Ik heb begrepen dat mijn vader ceremoniemeester was toen Oom Kees trouwde met zijn Trees. Dat was in 1948, maar dat ze elkaars dierbaarste vriend zouden worden, lag toen niet voor de hand: daarvoor was mijn vader te exuberant en Oom Kees te stilletjes en te zachtaardig. Halverwege de jaren zestig had mijn vader een aanrijding omdat hij te veel gedronken had. Gelukkig beperkte het ongeluk zich tot blikschade, maar mijn vader kreeg naast de ontzegging van zijn rijbevoegdheid, zoals dat heet, ook een gevangenisstraf, die mijn moeder, de arme ziel, voor iedereen verborgen hield: voor mij, maar ook voor haar broer Kees.
Toen Kees op een avond met zijn koor optrad in een Haagse gevangenis, zag hij tot zijn verbijstering op de voorste rij zijn zwager zitten. Hij durfde niets te laten merken, maar hij had hem wel gezien; het zingen lukte niet meer. Mijn vader op zijn beurt zag zijn zwager tussen de tenoren staan, maar hij had hem genegeerd om hem niet nog meer van streek te maken.
Een jaar daarna kwam mijn oom in het ziekenhuis.

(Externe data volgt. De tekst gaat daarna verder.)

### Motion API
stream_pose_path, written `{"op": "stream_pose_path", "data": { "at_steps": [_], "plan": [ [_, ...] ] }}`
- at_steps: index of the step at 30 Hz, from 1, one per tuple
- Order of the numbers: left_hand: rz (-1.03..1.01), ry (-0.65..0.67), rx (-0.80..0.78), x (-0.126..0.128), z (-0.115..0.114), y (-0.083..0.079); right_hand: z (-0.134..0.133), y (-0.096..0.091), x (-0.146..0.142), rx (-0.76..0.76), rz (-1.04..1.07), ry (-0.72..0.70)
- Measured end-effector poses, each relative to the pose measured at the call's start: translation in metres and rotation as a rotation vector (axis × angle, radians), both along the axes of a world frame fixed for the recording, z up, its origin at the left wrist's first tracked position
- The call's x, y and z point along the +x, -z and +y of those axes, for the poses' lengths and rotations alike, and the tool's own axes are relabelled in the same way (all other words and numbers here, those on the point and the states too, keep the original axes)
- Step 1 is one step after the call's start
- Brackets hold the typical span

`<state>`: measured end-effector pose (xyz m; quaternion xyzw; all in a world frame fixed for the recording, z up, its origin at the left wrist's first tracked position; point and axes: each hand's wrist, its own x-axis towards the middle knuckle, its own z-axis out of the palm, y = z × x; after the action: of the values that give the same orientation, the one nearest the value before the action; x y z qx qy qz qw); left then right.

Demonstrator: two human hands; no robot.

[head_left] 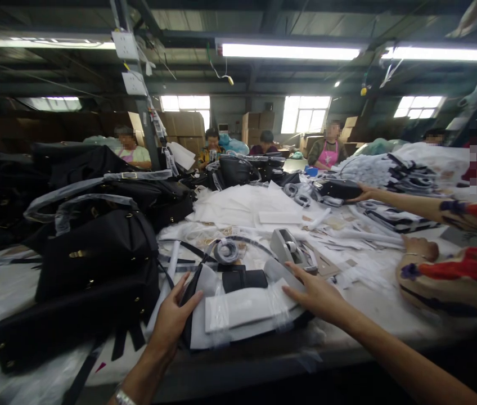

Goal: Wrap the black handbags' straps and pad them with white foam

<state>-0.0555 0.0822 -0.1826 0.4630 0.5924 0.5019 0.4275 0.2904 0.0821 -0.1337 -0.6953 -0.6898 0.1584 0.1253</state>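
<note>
In front of me a black handbag (301,322) lies on the table, with white foam sheets (238,309) and clear plastic wrap over it. My left hand (171,315) grips its left edge, thumb towards the foam and fingers apart. At the right edge my right hand (316,292) grips the bag the same way, its thumb over the padding. A dark flap or pocket (244,278) shows between the foam pieces. Just behind the bag are a wrapped coiled strap (226,251) and a grey tape dispenser (289,248).
Finished-looking black handbags (99,253) with wrapped handles are piled at left. White foam sheets (242,205) cover the table's middle. At right, a co-worker's hand (360,193) holds a black item (337,189); the other hand (419,248) rests nearby. Several people sit across the table.
</note>
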Motion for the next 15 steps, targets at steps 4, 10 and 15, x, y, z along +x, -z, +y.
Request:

Zijn hart. Hij was lang uit de roulatie en zou als een broos mannetje verder leven. Ook moest hij van de cardioloog één borreltje per dag drinken. Dat was goed voor zijn hart. Nu hadden zowel mijn vader als mijn oom een drankprobleem, een broze gezondheid en een gedeeld geheim. Het resultaat was dat ze elkaar steeds vaker opzochten. Mijn vader schonk dan het borreltje in dat Oom Kees op doktersvoorschrift drinken moest. Kees schonk mijn vader in. Zo deden ze samen bijzonder lang over hun ene borreltje, al kreeg mijn vader soms een tweede. Ze gingen ook weleens een weekend weg, met mijn moeder en met Tante Trees. Dan droeg mijn vader de koffer of tas van Oom Kees en die droeg niets. Daar kwam mijn moeder later nog vaak op terug: dat mijn vader de bagage droeg van haar broer Kees.
De gezondheid van de twee ging achteruit, maar hun vriendschap werd alleen maar hechter. Toch was Oom Kees niet bij de begrafenis van mijn vader. Hij was toen in Zwitserland en zo van streek dat hij dag en nacht bewaakt werd voor zijn eigen veiligheid. Tante Trees kwam wel op de begrafenis, maar reisde direct daarna weer terug naar Kees.
Een paar weken later nam ik hen mee naar het graf. ‘Ja, Len,’ zong Tante Trees, ‘die twee, dat waren echte vrienden. Echte vrienden.’ Als zij iets zei, leek het altijd op zingen. ‘Echte vr...,’ stamelde Oom Kees en verder kwam hij niet. Dat is de enige keer dat ik hem heb zien huilen.
Het was niet meer dan de bevestiging van hun vriendschap.
Twee jaar later overleed Oom Kees, hij was toen 63.